Tao toolkit fails to train LPRnet model

Please provide the following information when requesting support.

• Hardware Tesla V100
• Network Type: LPRnet
• Driver version: 510.47.03
• CUDA version: 11.6
• TLT Version: nvidia/tao/tao-toolkit-tf: v3.21.11-tf1.15.5-py3(Please run “tlt info --verbose” and share “docker_tag” here)
• Training spec file: using tutorial_spec.txt
• How to reproduce the issue ? (This is for errors.

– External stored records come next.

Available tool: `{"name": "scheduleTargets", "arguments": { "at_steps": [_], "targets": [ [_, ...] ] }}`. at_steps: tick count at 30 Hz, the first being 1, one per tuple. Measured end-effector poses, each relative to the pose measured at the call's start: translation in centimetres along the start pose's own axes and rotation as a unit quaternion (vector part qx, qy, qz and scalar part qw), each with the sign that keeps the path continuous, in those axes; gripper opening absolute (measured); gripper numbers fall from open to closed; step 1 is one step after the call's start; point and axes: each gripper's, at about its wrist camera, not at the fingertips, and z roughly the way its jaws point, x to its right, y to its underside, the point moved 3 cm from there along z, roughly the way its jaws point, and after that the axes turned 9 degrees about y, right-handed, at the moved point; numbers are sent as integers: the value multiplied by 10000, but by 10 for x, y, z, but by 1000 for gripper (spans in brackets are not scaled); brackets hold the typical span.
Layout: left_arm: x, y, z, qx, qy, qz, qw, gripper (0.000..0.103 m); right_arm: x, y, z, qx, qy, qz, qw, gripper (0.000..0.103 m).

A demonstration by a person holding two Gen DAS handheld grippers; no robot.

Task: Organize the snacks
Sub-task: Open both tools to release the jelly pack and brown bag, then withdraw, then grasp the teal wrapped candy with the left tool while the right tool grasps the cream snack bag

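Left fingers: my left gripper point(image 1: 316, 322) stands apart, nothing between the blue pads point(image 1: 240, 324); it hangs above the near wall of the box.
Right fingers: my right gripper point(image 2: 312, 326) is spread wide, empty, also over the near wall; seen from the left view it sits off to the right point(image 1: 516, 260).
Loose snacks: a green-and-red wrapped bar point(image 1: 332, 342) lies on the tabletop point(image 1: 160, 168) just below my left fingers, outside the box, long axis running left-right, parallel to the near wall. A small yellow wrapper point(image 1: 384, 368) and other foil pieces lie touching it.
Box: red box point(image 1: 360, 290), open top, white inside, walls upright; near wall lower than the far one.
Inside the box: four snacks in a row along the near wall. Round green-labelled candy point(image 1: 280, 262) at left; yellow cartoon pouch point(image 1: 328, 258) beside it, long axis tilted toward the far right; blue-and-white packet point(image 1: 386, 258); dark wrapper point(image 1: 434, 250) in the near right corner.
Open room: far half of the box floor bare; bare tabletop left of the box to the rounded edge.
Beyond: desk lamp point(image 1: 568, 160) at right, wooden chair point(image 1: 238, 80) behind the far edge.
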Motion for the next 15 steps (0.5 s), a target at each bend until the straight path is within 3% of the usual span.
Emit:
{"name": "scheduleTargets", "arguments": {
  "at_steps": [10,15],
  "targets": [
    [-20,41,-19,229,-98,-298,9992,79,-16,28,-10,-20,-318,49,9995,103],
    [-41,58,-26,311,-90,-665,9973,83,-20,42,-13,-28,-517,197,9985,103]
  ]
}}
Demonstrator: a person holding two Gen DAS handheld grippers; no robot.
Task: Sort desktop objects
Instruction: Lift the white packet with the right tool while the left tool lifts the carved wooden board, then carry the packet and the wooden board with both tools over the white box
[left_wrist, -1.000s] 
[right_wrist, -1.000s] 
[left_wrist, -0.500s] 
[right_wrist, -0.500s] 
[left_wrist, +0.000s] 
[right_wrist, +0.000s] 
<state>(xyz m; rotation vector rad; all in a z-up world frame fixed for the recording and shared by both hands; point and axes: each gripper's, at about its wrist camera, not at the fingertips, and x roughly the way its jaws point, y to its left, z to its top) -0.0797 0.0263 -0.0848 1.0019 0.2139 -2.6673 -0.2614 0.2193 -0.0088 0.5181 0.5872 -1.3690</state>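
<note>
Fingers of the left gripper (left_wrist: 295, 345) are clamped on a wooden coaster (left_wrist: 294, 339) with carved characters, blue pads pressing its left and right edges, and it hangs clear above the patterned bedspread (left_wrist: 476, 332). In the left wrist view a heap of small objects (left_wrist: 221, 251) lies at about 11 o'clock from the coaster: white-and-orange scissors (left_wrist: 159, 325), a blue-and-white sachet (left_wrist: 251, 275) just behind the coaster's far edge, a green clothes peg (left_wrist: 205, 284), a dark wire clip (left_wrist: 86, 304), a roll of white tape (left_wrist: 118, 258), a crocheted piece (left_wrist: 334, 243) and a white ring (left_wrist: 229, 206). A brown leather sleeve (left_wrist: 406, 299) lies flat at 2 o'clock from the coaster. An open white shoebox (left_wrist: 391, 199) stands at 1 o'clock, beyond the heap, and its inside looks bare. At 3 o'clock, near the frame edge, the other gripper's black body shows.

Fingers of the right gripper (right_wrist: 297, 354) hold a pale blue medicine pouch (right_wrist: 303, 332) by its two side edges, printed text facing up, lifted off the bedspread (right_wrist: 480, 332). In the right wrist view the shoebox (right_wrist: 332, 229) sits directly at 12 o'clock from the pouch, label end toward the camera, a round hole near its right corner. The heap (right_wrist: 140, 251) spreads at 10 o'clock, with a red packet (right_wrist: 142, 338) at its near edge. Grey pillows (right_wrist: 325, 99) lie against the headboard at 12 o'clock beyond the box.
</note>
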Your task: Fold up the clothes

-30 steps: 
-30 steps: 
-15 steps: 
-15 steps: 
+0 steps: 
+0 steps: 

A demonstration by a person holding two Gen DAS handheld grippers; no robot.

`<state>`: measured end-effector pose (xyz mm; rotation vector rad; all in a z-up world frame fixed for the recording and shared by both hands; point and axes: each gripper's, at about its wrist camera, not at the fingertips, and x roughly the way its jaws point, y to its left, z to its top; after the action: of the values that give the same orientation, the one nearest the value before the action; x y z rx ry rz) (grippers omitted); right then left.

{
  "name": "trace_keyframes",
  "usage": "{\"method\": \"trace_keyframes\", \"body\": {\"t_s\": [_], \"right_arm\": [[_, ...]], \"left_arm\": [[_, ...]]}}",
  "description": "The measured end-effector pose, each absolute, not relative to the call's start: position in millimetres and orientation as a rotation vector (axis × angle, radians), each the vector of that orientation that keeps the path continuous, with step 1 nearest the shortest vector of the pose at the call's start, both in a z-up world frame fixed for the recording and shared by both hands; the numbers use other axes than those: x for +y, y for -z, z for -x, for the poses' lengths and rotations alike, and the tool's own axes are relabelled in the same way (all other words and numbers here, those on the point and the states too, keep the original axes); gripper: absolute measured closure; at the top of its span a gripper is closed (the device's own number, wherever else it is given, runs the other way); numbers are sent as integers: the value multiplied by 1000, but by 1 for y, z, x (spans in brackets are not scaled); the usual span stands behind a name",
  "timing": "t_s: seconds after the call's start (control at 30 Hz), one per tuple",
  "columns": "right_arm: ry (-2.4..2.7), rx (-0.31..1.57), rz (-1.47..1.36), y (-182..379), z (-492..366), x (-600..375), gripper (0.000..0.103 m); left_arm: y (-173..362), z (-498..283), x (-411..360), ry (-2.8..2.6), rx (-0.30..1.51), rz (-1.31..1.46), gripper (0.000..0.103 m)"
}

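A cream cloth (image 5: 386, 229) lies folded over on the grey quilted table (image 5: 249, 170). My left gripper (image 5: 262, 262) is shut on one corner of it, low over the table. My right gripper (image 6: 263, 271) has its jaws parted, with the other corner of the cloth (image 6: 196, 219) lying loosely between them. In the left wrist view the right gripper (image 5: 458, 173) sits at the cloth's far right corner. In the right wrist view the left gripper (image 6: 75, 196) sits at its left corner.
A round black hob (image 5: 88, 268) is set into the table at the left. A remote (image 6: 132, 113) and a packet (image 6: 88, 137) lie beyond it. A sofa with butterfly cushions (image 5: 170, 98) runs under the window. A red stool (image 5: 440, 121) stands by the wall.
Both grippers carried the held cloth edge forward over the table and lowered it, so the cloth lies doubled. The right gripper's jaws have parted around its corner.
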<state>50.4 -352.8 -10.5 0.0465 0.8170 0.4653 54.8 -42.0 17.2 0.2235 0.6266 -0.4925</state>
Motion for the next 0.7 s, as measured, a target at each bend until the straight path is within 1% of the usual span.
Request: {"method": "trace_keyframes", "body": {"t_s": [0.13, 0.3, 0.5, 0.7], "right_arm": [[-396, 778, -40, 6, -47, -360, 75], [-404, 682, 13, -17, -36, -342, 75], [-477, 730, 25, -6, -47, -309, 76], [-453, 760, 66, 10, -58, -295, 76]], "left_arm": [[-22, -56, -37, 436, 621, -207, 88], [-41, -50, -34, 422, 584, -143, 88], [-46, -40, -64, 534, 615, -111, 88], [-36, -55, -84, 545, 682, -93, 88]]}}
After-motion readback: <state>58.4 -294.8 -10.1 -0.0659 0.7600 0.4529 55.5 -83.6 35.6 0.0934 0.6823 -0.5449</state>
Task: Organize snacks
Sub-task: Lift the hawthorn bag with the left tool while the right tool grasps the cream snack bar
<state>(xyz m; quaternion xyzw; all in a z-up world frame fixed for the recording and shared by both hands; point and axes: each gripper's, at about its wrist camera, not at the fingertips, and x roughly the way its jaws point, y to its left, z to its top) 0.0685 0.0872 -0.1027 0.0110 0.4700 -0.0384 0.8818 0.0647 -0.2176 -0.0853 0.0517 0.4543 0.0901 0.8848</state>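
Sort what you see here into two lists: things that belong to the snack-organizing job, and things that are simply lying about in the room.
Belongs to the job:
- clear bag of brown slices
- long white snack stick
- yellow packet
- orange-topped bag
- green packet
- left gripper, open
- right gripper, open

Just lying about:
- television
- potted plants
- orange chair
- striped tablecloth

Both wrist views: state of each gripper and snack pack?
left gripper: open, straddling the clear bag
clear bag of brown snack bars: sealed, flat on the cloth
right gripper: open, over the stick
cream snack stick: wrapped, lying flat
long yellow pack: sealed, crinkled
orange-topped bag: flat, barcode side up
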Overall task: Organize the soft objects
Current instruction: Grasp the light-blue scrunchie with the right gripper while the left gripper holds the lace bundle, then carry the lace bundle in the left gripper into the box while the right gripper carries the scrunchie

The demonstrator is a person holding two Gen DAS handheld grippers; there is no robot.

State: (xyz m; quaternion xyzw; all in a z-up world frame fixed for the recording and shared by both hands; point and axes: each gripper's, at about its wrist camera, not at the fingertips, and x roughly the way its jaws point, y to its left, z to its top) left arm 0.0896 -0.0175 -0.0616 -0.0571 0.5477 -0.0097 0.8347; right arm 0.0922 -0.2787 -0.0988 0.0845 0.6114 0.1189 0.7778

Please share the command line and the detailed log here.)

Command

tao lprnet train -e /workspace/tao-experiments/lprnet/tutorial_spec.txt -r /workspace/tao-experiments/lprnet/ -k nvidia_tlt -m /workspace/tao-experiments/lprnet/us_lprnet_baseline18_trainable.tlt

Output

2022-05-05 19:27:20,536 [INFO] root: Registry: [‘nvcr.io’]
2022-05-05 19:27:20,683 [INFO] tlt.components.instance_handler.local_instance: Running command in container: nvcr.io/nvidia/tao/tao-toolkit-tf:v3.21.11-tf1.15.5-py3
Matplotlib created a temporary config/cache directory at /tmp/matplotlib-sa1i0rir because the default path (/.config/matplotlib) is not a writable directory; it is highly recommended to set the MPLCONFIGDIR environment variable to a writable directory, in particular to speed up the import of Matplotlib and to better support multiprocessing.
Using TensorFlow backend.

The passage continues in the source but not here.